IRADIMED CORP (IRMD)
Sector: Health Care
2026 Annual Meeting Analysis
IRADIMED CORP · Meeting: June 23, 2026
Directors FOR
4
Directors AGAINST
1
Say on Pay
FOR
Auditor
FOR
Director Elections
Election of Directors
Against Analysis
The proxy discloses that Mr. Hawkins is not independent due to a familial relationship with an executive officer of the Company; under our policy, a director with a familial relationship to senior management warrants a vote against, as such ties undermine the independent oversight that shareholders rely on the board to provide.
For Analysis
Founder and CEO with deep industry expertise, no overboarding concerns, and IRMD's 3-year stock return of +112.8% outpaces IHI (iShares US Medical Devices ETF) by +121.5 percentage points — well above the 65-point threshold needed to trigger a vote against, so no TSR concern applies; the familial relationship flagged for Hawkins does not implicate Susi.
Long-serving independent director, serves as Audit Committee Chairman with CPA credentials meeting the financial expertise requirement, no overboarding, and IRMD's strong outperformance of IHI (iShares US Medical Devices ETF) means no TSR trigger applies.
Joined the board in September 2025 — less than 24 months ago — and is therefore fully exempt from the TSR performance trigger; brings extensive medical device industry experience as co-founder of Masimo Corporation, and no overboarding concerns are present.
Independent director since 2022 with relevant regulatory expertise from a 25-year FDA career in medical devices; IRMD's 3-year outperformance of IHI (iShares US Medical Devices ETF) by +121.5 percentage points far exceeds the 65-point threshold needed to trigger a vote against, so no TSR concern applies.

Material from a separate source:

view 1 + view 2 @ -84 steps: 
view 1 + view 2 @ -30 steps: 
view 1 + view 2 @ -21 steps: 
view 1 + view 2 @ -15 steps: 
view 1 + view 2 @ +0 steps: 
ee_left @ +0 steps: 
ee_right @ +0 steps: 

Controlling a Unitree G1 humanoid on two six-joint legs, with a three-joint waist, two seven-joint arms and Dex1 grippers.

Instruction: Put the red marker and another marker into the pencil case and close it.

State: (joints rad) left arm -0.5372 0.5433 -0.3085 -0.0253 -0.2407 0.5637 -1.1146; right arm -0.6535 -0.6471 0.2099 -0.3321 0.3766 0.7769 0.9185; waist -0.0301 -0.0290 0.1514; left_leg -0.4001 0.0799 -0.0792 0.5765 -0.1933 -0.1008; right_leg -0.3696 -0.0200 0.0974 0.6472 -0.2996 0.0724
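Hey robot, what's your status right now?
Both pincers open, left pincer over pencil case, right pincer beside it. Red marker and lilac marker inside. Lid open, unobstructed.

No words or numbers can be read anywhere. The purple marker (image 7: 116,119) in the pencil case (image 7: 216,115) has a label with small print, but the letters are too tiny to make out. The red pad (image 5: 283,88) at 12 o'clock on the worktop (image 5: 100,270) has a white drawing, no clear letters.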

Four of five director nominees receive a FOR vote. Roger Susi, Monty Allen, Joe Kiani, and Hilda Scharen-Guivel all pass the policy screens — IRMD's exceptional 3-year stock performance (+112.8%, outpacing IHI by +121.5 percentage points) means no TSR trigger fires for any director, and no overboarding or attendance issues are disclosed. James Hawkins receives an AGAINST vote solely because the proxy expressly states he is non-independent due to a familial relationship with a Company executive officer, which is a standalone policy trigger regardless of his otherwise relevant industry experience.
Say on Pay
✓ FORCEO
Roger Susi
Total Comp
$780,598
Prior Support
N/A
CEO Roger Susi's total 2025 compensation was $780,598 — a modest figure for the chief executive of a $1.1 billion medical device company that is well within reasonable benchmarks for this title, sector, and market cap band. His pay is composed of roughly 49% base salary and 51% annual cash bonus tied to revenue and operating metrics with a disclosed 105% attainment rate, reflecting real performance linkage; he receives no equity awards given his ~35% ownership stake in the company, which directly aligns his interests with shareholders. The company's stock has returned +112.8% over three years while the IHI (iShares US Medical Devices ETF) lost 8.7% over the same period, confirming strong pay-for-performance alignment; the company also maintains a compliant clawback policy and no tax gross-ups, and no prior say-on-pay vote concerns are flagged.
Auditor Ratification
✓ FORAuditor
RSM US LLP
Tenure
N/A
Audit Fees
$303,664
Non-Audit Fees
$0
RSM US LLP charged $303,664 in audit fees and zero non-audit fees in 2025, meaning the non-audit fee ratio is 0% — well below the 50% threshold that would raise independence concerns; auditor tenure is not disclosed in the proxy so the tenure trigger cannot fire; RSM is a large national firm appropriate for a $1.1B market cap company; and no financial restatements are reported.
Overall Assessment
The 2026 IRADIMED annual meeting presents three standard proposals: director elections, auditor ratification, and a say-on-pay vote. The ballot is largely clean — CEO pay is modest and well-aligned with exceptional stock performance, the auditor has no fee independence concerns, and four of five directors pass all policy screens — with the single exception being James Hawkins, who receives an AGAINST vote because the proxy expressly identifies a familial relationship with a Company executive officer that disqualifies him from independence under our policy.